The Tualatin Hills Park & Recreation District (THPRD) manages seven Fanno Creek parks in Beaverton and unincorporated Washington County. The district, tax-supported and governed by an elected board, is the largest special park and recreation district in Oregon. The seven include Bauman Park, about 8 acre at about 10 mi from the mouth. Slightly downstream from Bauman Park are Vista Brook Park, about 4 acre with trails including one that is accessible to people with physical handicaps, a playground, and courts for basketball and tennis, and Fanno Creek Trail, about 2 acre, with picnic tables and trails. Other THPRD parks lie along Fanno Creek from roughly 7 mi to roughly 5 mi from the mouth. These are Fanno Creek Park, about 21 acre, with trails including one accessible to people with handicaps; Fanno Farmhouse, about 1 acre with an accessible trail and picnic tables as well as the Fanno family home, restored by THPRD and listed on the National Register of Historic Places; Greenway Park, about 87 acre with trails including an accessible trail, picnic tables, a playground, and sports fields, and Koll Center Wetlands, about 13 acre with wildlife.
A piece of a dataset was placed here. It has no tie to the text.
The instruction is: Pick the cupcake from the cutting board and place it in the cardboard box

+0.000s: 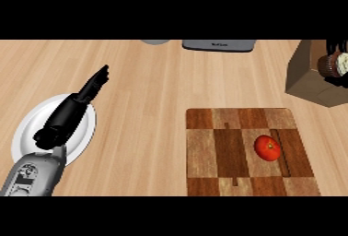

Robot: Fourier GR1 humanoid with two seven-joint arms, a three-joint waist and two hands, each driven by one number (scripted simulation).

The five Fanno Creek parks managed by the city of Tigard include Englewood Park, 15 acre with play structures and trails, including a segment of the Fanno Creek Trail; Woodard Park, 15 acre of big trees, trails, and play structures; Bonita Park, 3.5 acre including a playground and picnic areas; Dirksen Nature Park, 48 acre of forest, wetlands, and open space, and Fanno Creek Park, a 30 acre natural area in downtown Tigard. About 20 percent of the small city of Durham is parkland. Surrounded by the larger cities of Tigard and Tualatin, the city covers 265 acre occupied by about 1,400 people. Durham City Park, at the confluence of Fanno Creek and the Tualatin River, consists of 46 acre of heavily wooded floodplain with paved trails, children's play areas, and a picnic shelter.

Sections of trail along the main stem of Fanno Creek form part of a planned 15 mi Fanno Creek Greenway Trail linking Willamette Park on the Willamette River in southwest Portland to the confluence of the creek with the Tualatin River in Durham. The trail, for pedestrians and bicyclists, is accessible to people with disabilities. Several unfinished segments remained as of 2013.